Post-hoc (Latin, meaning “after this”) means to analyze the results of your experimental data. They are often based on a familywise error rate; the probability of at least one Type I error in a set (family) of comparisons. The most common post-hoc tests are:
Bonferroni Procedure
Duncan’s new multiple range test (MRT)
Dunn’s Multiple Comparison Test
Fisher’s Least Significant Difference (LSD)
Holm-Bonferroni Procedure
Newman-Keuls
Rodger’s Method
Scheffé’s Method
Tukey’s Test (see also: Studentized Range Distribution)
Dunnett’s correction
Benjamin-Hochberg (BH) procedure
When you run Analysis of Variance (ANOVA), the results will tell you if there is a difference in means. However, it won’t pinpoint the pairs of means that are different. Duncan’s Multiple Range Test will identify the pairs of means (from at least three) that differ. The MRT is similar to the LSD, but instead of a t-value, a Q Value is used.

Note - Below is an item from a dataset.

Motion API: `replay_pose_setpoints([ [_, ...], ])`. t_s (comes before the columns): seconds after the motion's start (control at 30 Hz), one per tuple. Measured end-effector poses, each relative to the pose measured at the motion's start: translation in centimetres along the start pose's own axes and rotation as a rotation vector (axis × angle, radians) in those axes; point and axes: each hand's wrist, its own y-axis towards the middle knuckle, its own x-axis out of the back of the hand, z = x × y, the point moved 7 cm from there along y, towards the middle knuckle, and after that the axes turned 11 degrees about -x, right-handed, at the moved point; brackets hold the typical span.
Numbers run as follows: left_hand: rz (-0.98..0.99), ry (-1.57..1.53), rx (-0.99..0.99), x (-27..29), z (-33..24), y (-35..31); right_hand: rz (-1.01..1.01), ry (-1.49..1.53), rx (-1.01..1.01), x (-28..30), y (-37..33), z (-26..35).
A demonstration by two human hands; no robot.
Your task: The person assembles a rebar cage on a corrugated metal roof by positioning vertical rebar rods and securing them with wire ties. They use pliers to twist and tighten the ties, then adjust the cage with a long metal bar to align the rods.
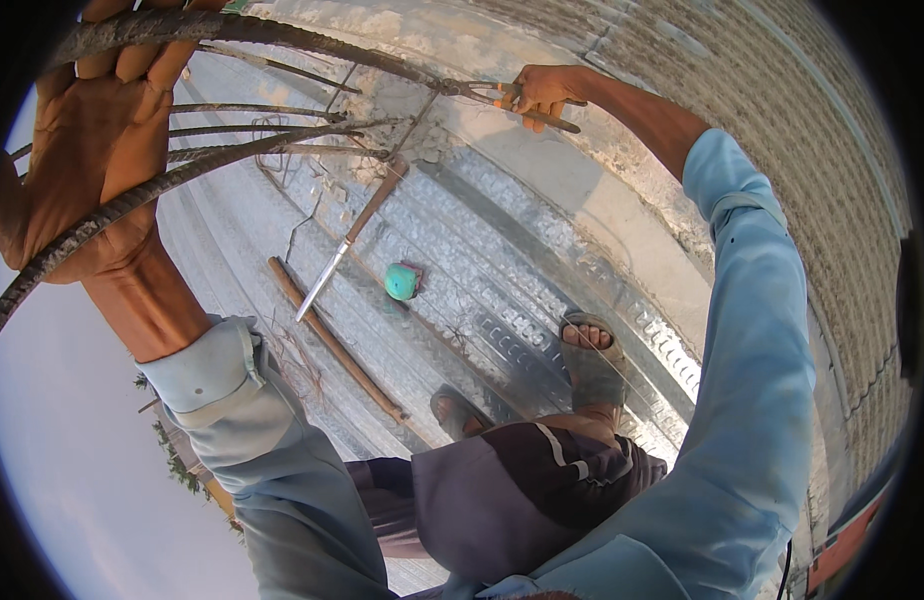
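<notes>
At the upper left my left hand [107, 140] has its palm showing and its fingers hooked round a thick ribbed rebar [272, 32]. A second curved rebar [132, 197] runs across the heel of that palm. My right hand [544, 95], out at the upper right, is closed on the handles of a pair of pincers [560, 122] with orange on the grips. Their jaws meet the far end of the upper rebar, where a thin cross bar [414, 125] touches it. Whether tie wire is between the jaws is too small to tell.
Several more rebars [252, 107] fan out between my hands. On the ribbed metal decking [482, 230] lie a shiny metal bar with a brown handle [327, 275], a wooden stick [337, 345] and a teal rounded object [402, 282]. My sandalled feet [590, 365] stand nearby; a rough concrete edge [622, 190] runs along the right.
</notes>
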Motion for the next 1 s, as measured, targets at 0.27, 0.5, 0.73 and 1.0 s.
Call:
replay_pose_setpoints([
  [0.27, 0.106, -0.006, -0.023, -0.5, 0.7, 0.0, 0.004, -0.024, -0.064, 0.3, -0.4, 1.1],
  [0.5, 0.261, 0.043, 0.021, -1.0, 1.0, 0.4, -0.096, 0.520, 0.127, -8.4, 2.2, -2.8],
  [0.73, 0.157, -0.173, -0.020, 0.8, 2.5, 0.4, -0.347, 0.384, 0.195, -7.9, 1.2, -2.6],
  [1.0, 0.087, -0.202, -0.108, 0.4, 1.2, 0.4, -1.423, -0.837, 0.180, -6.4, -4.1, -0.2],
])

ANOVA test tells you whether you have an overall difference between your groups, but it does not tell you which specific groups differed – post hoc tests do. Because post hoc tests are run to confirm where the differences occurred between groups, they should only be run when you have a shown an overall statistically significant difference in group means (i.e., a statistically significant one-way ANOVA result). Post hoc tests attempt to control the experimentwise error rate (usually alpha = 0.05) in the same manner that the one-way ANOVA is used instead of multiple t-tests. Post hoc tests are termed a posteriori tests; that is, performed after the event (the event in this case being a study).
Types of test:
There are a great number of different post hoc tests that you can use. However, you should only run one post hoc test – do not run multiple post hoc tests. For a one-way ANOVA, you will probably find that just two tests need to be considered. If your data met the assumption of homogeneity of variances, use Tukey's honestly significant difference (HSD) post hoc test. Note that if you use SPSS Statistics, Tukey's HSD test is simply referred to as "Tukey" in the post hoc multiple comparisons dialogue box). If your data did not meet the homogeneity of variances assumption, you should consider running the Games Howell post hoc test.